• [Brief]:
Exact copy required. Repeat the records, but keep the pictures out.

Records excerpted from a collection
···
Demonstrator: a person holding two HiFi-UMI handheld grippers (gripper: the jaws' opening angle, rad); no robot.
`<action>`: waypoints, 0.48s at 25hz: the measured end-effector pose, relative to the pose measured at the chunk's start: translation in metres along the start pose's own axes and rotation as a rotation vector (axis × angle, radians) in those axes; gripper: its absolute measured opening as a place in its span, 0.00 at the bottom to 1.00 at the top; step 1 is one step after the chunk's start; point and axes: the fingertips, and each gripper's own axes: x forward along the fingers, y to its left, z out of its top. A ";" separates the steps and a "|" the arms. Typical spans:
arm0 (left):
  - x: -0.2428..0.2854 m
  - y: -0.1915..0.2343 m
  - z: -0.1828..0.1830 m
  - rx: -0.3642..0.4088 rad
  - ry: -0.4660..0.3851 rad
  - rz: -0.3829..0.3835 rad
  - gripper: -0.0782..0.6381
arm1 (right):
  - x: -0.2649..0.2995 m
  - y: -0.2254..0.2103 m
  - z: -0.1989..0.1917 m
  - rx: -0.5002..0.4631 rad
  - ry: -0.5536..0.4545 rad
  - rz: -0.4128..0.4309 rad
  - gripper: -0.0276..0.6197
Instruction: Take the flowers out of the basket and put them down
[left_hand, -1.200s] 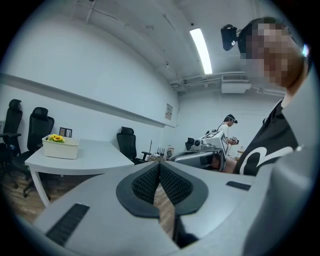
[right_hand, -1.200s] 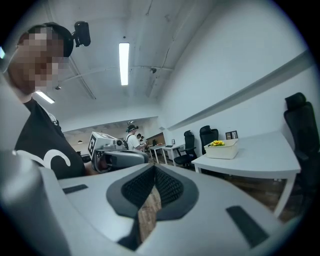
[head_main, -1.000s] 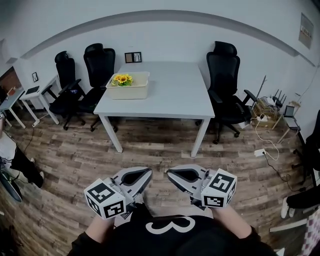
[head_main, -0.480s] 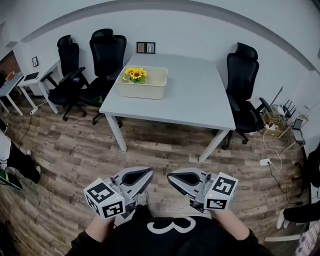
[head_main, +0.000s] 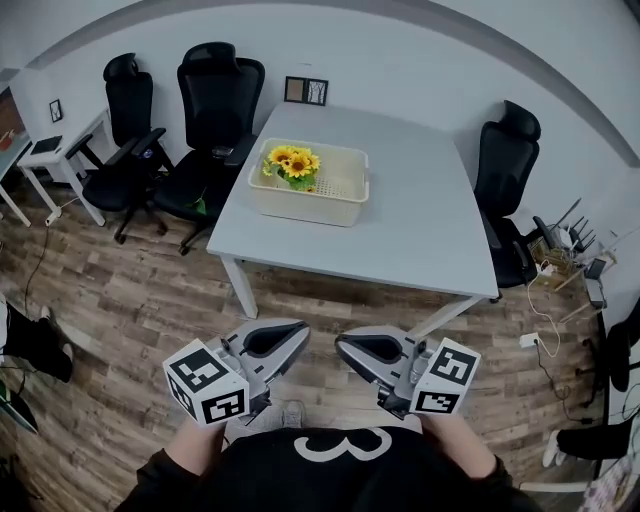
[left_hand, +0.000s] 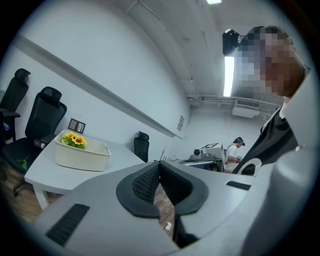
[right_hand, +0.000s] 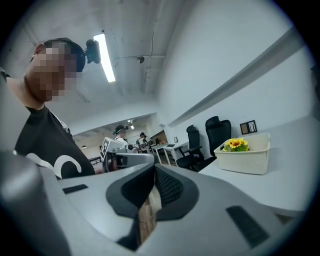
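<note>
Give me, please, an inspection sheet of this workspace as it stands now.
Surface: white table, bare apart from the basket.
Job's things: flowers inside the cream basket, at its left end; the basket is on the table's far left part.
Clutter: nothing seen on the table.
Grippers: left tongs and right tongs shut and empty, held level close to the person, well short of the table.
Cables: white cable and power strip on the floor at right.
Surroundings: black office chairs around the table, framed picture by the wall, wood floor.
</note>
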 end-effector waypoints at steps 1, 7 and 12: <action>-0.003 0.013 0.006 0.000 -0.002 0.000 0.13 | 0.011 -0.007 0.004 -0.007 0.001 -0.004 0.06; -0.017 0.066 0.030 -0.002 -0.029 0.009 0.13 | 0.057 -0.032 0.024 -0.049 0.000 -0.017 0.06; -0.013 0.087 0.040 0.008 -0.019 -0.004 0.13 | 0.073 -0.044 0.033 -0.040 0.005 0.006 0.06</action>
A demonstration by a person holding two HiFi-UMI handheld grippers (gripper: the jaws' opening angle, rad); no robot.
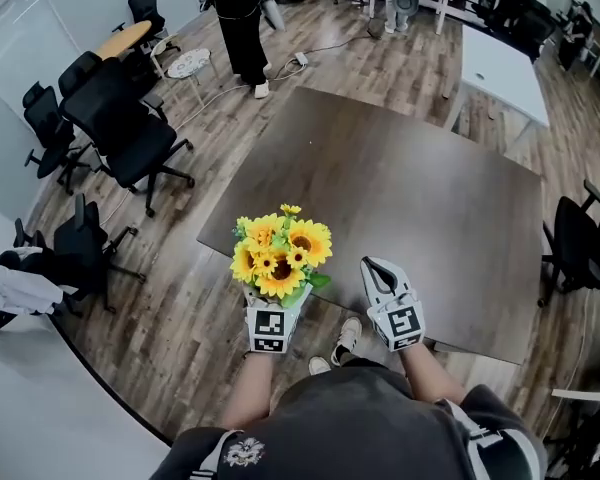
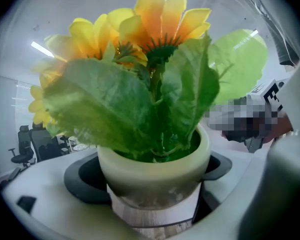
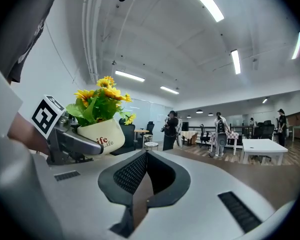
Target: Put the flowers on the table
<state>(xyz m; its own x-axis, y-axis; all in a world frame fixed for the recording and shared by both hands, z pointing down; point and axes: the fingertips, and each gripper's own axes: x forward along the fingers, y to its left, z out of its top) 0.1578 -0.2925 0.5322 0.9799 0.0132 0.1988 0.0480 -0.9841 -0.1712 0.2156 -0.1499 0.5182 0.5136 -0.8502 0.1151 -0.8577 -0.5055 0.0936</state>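
Flowers (image 1: 281, 248) stood in a pot (image 2: 155, 169) that the left tool (image 1: 276, 306) clasped between its jaws, held up over the near edge of the surface (image 1: 410, 198). The right tool (image 1: 378, 268) was just beside it, jaws pressed together with nothing between them.

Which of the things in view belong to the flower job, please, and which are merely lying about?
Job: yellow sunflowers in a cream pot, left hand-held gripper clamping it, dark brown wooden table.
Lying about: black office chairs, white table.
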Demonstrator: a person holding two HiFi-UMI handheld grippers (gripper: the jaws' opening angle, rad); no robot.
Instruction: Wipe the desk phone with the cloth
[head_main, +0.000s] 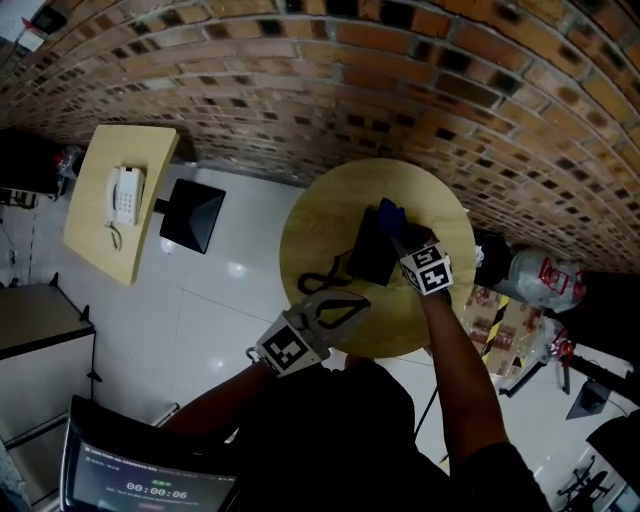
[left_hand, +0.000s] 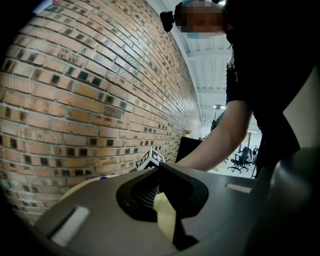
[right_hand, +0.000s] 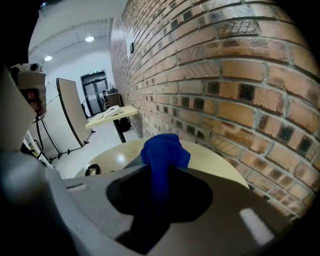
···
• [Response for this exercise]:
Demonstrator: a person holding two HiFi-UMI handheld grippers (gripper: the jaws' opening angle, rad); no robot.
`<action>`: waypoints, 0.48s at 25hz: the measured end-effector pose, relative to the pose measured at the chunk's start: translation in metres along the start pose's own axes and rotation as a rotation vector (axis × angle, radians) in those axes; gripper: its absolute measured opening as a place in its span, 0.00 at the bottom to 1.00 at the top; step 1 is one step after the chunk's start; point and axes: the fingertips, and each gripper's own axes: x forward along the fingers, y to its left, z out of its top. A ";" separates the steps and a "|" the arms. Typical spans:
arm0 (left):
  - x: -0.2428..0.2854 m
  - y: -0.1915..0.2343 m
  - z: -0.1828..0.1830 m
  - rx: -0.3642..0.4088 rad
  - ry: -0.4660..0.3851 rad
  - rz: -0.3829..0.3835 rad
  - gripper: -0.0782..0.6381
arm1 (right):
  - x: -0.2649..0.2995 m
  - y: -0.2254..0.2103 m
  - z: -0.1989..0.1917 m
  - rx: -0.5002..0.4631 rad
  - ry: -0.5536..0.4545 rad
  - rz: -0.4128..0.4309 rad
  - gripper: -0.0276..0.6197
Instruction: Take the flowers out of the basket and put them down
[left_hand, -1.200s] 
[right_hand, -1.200s] 
[head_main, -1.000s] 
[head_main, -0.480s] 
[head_main, +0.000s] 
[left_hand, +0.000s] 
[right_hand, +0.000s] 
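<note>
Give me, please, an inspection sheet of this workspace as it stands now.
Surface: white table, bare apart from the basket.
Job's things: flowers inside the cream basket, at its left end; the basket is on the table's far left part.
Clutter: nothing seen on the table.
Grippers: left tongs and right tongs shut and empty, held level close to the person, well short of the table.
Cables: white cable and power strip on the floor at right.
Surroundings: black office chairs around the table, framed picture by the wall, wood floor.
</note>
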 end-effector waypoints at steps 1, 7 and 12: <action>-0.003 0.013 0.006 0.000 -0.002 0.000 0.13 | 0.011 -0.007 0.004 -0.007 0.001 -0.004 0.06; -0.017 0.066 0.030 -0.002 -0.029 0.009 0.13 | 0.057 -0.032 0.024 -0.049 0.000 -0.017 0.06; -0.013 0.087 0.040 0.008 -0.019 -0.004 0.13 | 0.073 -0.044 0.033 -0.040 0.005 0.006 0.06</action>
A demonstration by a person holding two HiFi-UMI handheld grippers (gripper: the jaws' opening angle, rad); no robot.
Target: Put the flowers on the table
<state>(xyz m; its own x-axis, y-axis; all in a world frame fixed for the recording and shared by both hands, z pointing down; point and axes: the fingertips, and each gripper's own axes: x forward along the fingers, y to its left, z out of its top) 0.1578 -0.2925 0.5322 0.9799 0.0132 0.1988 0.0480 -0.9841 -0.1712 0.2156 -0.1499 0.5182 0.5136 -0.8502 0.1151 -0.8577 -0.5055 0.0936</state>
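Flowers (image 1: 281, 248) stood in a pot (image 2: 155, 169) that the left tool (image 1: 276, 306) clasped between its jaws, held up over the near edge of the surface (image 1: 410, 198). The right tool (image 1: 378, 268) was just beside it, jaws pressed together with nothing between them.

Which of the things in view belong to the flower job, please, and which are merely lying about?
Job: yellow sunflowers in a cream pot, left hand-held gripper clamping it, dark brown wooden table.
Lying about: black office chairs, white table.
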Demonstrator: a person holding two HiFi-UMI handheld grippers (gripper: the jaws' opening angle, rad); no robot.
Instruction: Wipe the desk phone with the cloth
[head_main, +0.000s] 
[left_hand, +0.000s] 
[right_hand, +0.000s] 

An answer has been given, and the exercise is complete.